What is needed: Scan the lines below and report each one containing "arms" by copying it.

Dataset extract:
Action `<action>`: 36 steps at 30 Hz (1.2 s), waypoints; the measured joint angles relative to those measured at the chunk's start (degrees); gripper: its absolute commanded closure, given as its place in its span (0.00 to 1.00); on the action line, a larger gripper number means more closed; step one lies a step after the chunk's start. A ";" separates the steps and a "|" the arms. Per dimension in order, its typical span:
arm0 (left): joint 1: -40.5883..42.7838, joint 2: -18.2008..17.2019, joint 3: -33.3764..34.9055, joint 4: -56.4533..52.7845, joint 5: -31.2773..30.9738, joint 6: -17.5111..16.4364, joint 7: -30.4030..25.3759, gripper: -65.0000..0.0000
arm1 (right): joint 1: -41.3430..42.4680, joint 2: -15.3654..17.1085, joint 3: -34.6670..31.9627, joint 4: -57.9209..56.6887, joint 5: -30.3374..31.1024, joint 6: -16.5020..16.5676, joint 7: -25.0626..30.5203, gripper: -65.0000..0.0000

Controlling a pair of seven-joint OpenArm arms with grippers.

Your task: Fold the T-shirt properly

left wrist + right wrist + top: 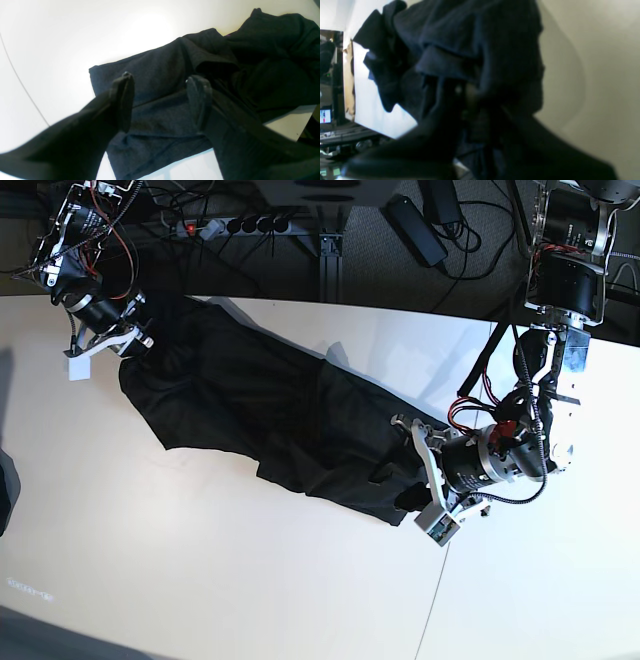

Reply to the exercise:
Action `<action>`: 36 steps at 30 Hz (1.2 s), waypoints; the measured joint angles relative to those measured at the chunk's start (degrees); gripper: its absolute commanded closure, given as its place in its span (0.00 to 1.00); on the action line, a larger gripper number means more closed; step one lies a step after the chunk's start. A ";" separates the steps and a "|" the arms. Per dimension in order, its typical span:
Controlling a pair of seven-joint OpenArm arms with grippers.

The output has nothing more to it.